On return to CH I found a second elevator out. One of our three elevators stopped working on Friday, I think it was, and the latest word from management is that a part needs to be fabricated for it and it will be out 1-2 weeks more. Now today, a second one is “temporarily out of service”. I think I will be using the stairs. Fortunately I am currently on the 4th floor, so going down to meals is easy and coming back isn’t too bad. Leave the one elevator to people on 7 to 10.

In fact I decided to eat a simple PBJ supper in my room and went to bed early.

 

Day 357, mostly FOPAL, some blogging

Monday, 11/25/2019

Started with a run, which felt good. Then to FOPAL where I had just culled the computer books and was about to sit down at the computer to price 50 or so of them, when there was a rap at the door.

It was a high-school age young woman who introduced herself as Kai and said she was a volunteer and had been told she’d be sorting. As she was saying this, another young woman walked up. I forget her name, but it developed they were both doing High School public service hours. At noon when they knocked off, the second one had me sign a sheet where she was recording her volunteer hours. Over the past couple of weeks she’d done hours at, it looked like, 10 or more different service organizations. Awesome!

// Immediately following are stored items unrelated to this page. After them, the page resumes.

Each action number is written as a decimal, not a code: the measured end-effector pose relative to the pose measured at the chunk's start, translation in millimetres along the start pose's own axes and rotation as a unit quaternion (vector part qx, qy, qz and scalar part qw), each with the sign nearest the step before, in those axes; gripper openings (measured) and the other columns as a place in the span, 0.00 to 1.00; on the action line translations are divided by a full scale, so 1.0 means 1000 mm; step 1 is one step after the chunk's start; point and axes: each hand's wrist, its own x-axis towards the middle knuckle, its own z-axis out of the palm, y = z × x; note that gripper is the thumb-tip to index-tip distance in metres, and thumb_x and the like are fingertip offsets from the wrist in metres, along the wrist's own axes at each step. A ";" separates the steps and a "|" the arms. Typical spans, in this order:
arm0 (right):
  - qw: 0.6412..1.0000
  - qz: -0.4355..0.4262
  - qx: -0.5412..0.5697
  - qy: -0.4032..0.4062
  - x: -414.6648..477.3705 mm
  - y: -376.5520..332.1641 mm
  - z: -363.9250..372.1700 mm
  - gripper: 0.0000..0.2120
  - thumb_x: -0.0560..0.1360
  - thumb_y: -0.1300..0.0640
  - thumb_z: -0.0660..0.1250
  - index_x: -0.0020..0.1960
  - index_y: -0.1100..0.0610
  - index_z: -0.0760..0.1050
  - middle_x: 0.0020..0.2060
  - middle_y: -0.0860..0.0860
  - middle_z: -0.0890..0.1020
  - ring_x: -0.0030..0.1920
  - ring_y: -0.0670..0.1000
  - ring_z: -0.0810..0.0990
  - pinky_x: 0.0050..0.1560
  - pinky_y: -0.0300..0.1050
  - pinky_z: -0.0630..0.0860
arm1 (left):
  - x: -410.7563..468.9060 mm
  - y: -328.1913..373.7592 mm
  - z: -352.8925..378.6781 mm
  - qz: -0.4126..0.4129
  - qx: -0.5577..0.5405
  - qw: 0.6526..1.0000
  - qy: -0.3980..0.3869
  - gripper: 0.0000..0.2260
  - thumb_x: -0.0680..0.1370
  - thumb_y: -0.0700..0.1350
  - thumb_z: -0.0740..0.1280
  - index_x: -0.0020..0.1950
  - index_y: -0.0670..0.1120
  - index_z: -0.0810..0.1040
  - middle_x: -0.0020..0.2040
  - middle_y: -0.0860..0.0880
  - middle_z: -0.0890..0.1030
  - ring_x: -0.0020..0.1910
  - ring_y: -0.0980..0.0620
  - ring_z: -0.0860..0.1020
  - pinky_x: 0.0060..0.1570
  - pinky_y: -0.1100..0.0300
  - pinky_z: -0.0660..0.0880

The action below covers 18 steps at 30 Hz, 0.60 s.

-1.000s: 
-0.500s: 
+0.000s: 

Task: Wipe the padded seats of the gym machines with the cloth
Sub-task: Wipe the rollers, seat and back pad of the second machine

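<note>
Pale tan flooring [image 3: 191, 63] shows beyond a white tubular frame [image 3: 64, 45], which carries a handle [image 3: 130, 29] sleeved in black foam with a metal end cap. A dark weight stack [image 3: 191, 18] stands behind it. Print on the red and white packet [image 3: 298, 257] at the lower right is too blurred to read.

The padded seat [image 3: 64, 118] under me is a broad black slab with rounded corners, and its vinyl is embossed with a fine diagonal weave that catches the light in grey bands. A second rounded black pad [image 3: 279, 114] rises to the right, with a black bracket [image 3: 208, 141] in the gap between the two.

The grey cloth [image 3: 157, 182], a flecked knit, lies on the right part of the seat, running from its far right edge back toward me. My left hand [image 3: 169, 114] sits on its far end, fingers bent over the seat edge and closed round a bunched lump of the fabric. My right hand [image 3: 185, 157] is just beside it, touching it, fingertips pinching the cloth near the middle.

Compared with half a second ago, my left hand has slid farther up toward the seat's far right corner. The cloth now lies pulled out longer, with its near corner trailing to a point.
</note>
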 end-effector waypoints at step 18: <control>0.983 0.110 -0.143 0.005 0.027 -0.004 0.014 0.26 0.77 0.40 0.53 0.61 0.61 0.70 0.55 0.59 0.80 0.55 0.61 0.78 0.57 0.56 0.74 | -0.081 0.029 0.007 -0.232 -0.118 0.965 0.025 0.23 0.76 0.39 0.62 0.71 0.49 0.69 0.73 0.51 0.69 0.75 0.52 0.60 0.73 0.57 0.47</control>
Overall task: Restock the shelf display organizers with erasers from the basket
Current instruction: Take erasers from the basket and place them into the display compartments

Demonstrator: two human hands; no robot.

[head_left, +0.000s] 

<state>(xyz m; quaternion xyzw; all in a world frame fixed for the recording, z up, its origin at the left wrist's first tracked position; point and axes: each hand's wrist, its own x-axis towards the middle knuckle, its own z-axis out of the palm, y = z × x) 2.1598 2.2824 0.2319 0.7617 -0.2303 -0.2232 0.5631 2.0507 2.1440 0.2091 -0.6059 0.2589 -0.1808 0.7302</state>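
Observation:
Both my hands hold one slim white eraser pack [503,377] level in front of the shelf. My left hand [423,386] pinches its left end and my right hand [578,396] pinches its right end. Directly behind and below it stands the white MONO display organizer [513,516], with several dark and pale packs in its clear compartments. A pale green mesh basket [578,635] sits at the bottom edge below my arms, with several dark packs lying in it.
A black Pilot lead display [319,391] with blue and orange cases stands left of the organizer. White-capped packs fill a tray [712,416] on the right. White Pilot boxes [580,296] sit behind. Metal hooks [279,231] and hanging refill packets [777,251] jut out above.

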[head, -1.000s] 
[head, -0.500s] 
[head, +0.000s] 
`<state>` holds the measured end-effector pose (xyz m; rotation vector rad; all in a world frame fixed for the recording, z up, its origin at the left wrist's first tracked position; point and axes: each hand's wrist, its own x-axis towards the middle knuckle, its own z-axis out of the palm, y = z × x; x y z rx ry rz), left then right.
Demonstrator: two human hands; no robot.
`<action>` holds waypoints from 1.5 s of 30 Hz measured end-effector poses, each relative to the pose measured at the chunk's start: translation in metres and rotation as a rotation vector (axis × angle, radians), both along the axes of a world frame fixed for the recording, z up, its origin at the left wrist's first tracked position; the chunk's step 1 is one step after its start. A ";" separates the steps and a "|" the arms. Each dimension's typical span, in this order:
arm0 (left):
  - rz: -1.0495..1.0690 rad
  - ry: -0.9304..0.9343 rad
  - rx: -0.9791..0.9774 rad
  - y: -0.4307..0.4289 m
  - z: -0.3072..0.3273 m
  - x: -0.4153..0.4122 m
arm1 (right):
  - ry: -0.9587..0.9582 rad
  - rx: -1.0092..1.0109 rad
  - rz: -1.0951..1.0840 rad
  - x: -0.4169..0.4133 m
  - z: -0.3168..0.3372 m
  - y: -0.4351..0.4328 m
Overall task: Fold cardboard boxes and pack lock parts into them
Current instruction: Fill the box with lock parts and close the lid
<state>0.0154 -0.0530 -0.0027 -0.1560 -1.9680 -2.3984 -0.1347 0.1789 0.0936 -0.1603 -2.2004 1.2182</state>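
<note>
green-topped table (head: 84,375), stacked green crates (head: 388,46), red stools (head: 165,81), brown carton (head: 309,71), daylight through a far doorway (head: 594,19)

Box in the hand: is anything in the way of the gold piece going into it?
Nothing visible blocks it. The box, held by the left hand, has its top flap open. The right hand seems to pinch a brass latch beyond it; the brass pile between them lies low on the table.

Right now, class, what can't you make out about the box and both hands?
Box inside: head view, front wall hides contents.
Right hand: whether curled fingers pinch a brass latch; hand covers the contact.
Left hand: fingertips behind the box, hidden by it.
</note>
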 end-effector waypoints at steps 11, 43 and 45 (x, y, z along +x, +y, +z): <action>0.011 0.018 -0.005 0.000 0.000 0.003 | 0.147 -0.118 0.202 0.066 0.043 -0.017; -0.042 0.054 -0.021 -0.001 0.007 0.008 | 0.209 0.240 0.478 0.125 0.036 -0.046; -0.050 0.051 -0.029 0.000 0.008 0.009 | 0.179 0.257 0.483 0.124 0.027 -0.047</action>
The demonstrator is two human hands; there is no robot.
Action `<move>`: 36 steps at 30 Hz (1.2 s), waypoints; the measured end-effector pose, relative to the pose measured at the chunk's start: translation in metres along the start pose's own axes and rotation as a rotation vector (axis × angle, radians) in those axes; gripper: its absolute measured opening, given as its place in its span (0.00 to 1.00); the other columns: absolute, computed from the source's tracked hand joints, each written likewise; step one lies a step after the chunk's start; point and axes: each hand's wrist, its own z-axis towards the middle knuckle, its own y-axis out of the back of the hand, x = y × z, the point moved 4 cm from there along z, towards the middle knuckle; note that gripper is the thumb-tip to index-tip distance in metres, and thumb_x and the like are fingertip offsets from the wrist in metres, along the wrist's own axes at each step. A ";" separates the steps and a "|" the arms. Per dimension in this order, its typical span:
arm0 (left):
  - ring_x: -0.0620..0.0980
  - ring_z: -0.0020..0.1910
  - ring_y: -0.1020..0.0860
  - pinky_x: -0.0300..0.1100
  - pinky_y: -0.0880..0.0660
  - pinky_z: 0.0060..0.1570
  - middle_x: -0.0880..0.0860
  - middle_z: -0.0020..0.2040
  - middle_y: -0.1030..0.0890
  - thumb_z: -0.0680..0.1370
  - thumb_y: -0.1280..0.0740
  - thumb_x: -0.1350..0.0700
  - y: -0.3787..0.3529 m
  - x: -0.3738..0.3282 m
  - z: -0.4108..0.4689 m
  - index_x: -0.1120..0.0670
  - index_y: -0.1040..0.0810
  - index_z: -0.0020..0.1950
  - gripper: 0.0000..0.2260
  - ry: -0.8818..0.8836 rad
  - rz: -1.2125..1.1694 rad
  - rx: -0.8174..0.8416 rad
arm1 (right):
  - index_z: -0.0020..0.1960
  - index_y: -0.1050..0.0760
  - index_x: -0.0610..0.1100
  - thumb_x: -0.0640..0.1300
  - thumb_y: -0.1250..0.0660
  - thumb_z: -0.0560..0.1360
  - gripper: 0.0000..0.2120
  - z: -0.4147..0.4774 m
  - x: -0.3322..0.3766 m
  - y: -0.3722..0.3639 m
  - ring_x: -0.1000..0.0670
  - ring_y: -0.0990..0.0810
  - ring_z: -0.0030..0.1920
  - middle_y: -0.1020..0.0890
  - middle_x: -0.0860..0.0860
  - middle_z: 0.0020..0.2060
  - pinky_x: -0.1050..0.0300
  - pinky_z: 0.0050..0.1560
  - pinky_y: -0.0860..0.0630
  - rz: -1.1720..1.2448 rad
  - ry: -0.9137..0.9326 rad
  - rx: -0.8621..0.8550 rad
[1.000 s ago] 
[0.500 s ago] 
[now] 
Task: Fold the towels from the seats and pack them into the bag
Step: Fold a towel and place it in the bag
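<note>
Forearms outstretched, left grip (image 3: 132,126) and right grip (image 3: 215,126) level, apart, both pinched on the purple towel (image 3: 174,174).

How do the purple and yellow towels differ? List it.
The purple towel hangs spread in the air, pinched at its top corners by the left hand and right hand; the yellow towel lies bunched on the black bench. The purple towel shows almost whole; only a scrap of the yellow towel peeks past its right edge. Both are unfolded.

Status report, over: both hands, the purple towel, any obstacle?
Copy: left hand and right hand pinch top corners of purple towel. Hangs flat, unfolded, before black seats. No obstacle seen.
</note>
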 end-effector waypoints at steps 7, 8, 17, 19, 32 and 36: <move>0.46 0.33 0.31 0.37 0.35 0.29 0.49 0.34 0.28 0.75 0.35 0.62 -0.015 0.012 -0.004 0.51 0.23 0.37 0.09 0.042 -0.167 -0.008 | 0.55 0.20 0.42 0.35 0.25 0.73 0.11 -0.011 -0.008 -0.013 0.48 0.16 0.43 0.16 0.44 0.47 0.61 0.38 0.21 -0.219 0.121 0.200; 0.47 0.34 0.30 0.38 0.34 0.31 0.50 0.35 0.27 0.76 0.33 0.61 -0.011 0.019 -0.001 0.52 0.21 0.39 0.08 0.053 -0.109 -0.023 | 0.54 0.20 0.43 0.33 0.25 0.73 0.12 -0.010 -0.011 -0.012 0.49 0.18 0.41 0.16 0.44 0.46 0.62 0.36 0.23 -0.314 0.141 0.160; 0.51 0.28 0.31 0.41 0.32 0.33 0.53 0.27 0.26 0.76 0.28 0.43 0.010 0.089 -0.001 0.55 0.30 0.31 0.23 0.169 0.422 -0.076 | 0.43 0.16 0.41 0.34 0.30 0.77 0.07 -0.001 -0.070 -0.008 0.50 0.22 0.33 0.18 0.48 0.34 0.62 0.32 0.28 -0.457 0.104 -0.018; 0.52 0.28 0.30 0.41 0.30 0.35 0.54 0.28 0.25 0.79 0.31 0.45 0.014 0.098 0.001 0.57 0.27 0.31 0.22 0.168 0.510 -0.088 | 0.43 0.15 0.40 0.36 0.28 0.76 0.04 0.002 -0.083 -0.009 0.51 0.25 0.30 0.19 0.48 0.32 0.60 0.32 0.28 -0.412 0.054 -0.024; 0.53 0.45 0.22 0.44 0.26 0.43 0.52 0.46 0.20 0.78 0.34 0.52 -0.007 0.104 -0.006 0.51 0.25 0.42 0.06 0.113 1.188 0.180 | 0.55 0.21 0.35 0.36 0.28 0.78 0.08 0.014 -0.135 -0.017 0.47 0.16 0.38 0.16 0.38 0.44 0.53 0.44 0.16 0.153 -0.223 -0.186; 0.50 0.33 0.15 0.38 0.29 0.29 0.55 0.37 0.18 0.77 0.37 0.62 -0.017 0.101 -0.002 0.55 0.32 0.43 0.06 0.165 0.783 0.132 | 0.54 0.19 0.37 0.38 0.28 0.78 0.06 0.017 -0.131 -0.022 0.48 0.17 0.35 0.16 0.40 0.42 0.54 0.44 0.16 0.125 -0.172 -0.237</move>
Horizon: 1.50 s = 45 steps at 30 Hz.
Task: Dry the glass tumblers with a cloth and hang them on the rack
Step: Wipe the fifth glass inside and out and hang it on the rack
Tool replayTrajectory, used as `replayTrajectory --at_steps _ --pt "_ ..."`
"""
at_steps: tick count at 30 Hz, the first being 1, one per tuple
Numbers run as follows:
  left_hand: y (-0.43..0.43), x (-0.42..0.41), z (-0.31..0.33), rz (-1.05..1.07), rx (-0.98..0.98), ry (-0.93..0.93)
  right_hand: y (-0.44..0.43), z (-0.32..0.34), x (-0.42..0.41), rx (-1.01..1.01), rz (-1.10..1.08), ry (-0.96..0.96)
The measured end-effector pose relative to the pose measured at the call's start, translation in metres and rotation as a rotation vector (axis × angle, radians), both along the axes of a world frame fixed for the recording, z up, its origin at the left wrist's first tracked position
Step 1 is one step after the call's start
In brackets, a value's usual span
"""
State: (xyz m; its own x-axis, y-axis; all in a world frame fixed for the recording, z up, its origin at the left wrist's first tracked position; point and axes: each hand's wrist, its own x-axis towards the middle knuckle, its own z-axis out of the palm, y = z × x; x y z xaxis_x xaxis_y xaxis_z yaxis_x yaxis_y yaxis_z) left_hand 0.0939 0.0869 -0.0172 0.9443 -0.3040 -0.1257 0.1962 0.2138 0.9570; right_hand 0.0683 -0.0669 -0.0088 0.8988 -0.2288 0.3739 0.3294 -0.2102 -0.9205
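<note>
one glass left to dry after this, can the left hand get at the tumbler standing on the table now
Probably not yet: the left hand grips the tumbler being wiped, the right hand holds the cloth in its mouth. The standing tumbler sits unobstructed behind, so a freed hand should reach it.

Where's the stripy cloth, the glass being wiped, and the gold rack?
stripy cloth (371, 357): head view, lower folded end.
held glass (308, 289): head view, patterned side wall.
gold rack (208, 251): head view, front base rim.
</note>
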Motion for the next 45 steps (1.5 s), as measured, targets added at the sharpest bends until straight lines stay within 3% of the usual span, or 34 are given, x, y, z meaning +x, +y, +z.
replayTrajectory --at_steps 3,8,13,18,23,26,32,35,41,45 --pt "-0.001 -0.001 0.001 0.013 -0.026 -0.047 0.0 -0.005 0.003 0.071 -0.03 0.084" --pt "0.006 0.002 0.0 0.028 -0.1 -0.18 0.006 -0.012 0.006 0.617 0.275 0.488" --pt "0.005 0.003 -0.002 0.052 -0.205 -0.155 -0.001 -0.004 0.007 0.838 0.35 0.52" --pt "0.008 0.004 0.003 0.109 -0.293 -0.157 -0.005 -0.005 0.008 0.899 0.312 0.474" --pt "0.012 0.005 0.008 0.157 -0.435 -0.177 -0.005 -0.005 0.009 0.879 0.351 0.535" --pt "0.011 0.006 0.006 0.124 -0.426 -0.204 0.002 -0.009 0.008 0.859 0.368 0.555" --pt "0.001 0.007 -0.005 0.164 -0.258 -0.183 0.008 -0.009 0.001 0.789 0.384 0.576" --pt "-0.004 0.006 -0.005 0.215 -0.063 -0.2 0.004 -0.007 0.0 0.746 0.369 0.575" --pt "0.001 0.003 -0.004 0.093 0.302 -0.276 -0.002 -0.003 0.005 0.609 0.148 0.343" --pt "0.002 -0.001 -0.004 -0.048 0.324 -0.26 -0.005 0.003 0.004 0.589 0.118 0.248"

They hadn’t done sorting before. Somebody told them to show up at 10am to do that — why? There is not normally any sort of senior person or other sorter there at 10am on a Monday. Well, no problem; I gave them a quick training session in sorting and they dove right in energetically. Smart, hard-working girls, they did a lot of sorting in two hours.

I finished up my pricing, then did sorting along with the girls and continued after they left until the 2pm sorters showed up. I was pretty tired by then. Hey, I’ve got 11,300 steps, 4.3 miles on my phone today. A bit more than half would be my morning run. So I walked about 1.5-2.0 miles back and forth around the FOPAL book rooms — a lot of those steps I was carrying boxes of books. No wonder my back was a little sore and I felt tired. Had a good nap, did an hour on Zooniverse, then sat down to blog.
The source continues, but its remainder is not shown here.